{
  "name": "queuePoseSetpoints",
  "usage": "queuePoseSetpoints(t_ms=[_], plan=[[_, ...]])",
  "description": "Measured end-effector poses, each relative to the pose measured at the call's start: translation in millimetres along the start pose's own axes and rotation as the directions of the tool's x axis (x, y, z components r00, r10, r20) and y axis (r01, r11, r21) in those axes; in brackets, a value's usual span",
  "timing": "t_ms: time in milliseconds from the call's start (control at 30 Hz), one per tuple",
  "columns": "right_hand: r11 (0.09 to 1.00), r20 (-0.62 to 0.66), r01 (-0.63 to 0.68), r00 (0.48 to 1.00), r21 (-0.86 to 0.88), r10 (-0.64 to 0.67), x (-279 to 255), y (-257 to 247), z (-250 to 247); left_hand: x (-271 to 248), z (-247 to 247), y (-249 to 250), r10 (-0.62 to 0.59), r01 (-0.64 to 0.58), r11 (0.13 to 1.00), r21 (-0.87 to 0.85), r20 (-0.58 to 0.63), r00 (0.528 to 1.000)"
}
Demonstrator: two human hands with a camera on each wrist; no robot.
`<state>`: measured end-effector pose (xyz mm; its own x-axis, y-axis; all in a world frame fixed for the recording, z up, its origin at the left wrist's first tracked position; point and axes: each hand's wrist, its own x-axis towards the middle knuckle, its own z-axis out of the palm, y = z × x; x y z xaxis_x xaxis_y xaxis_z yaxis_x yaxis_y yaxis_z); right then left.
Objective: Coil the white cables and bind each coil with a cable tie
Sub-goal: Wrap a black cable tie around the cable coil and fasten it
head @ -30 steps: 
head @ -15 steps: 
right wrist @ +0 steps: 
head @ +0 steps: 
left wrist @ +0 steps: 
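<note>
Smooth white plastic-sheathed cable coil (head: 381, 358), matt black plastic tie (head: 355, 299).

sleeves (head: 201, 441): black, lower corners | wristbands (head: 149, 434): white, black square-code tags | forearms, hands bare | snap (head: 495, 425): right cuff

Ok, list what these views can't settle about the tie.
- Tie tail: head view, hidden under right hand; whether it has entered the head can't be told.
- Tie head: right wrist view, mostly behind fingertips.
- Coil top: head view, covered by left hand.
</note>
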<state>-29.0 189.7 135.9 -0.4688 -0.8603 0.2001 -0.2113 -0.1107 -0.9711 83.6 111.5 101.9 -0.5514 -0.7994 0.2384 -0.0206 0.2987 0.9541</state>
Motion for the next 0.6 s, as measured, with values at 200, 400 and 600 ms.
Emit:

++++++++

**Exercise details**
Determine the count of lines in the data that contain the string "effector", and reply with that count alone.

**Exercise solution**
2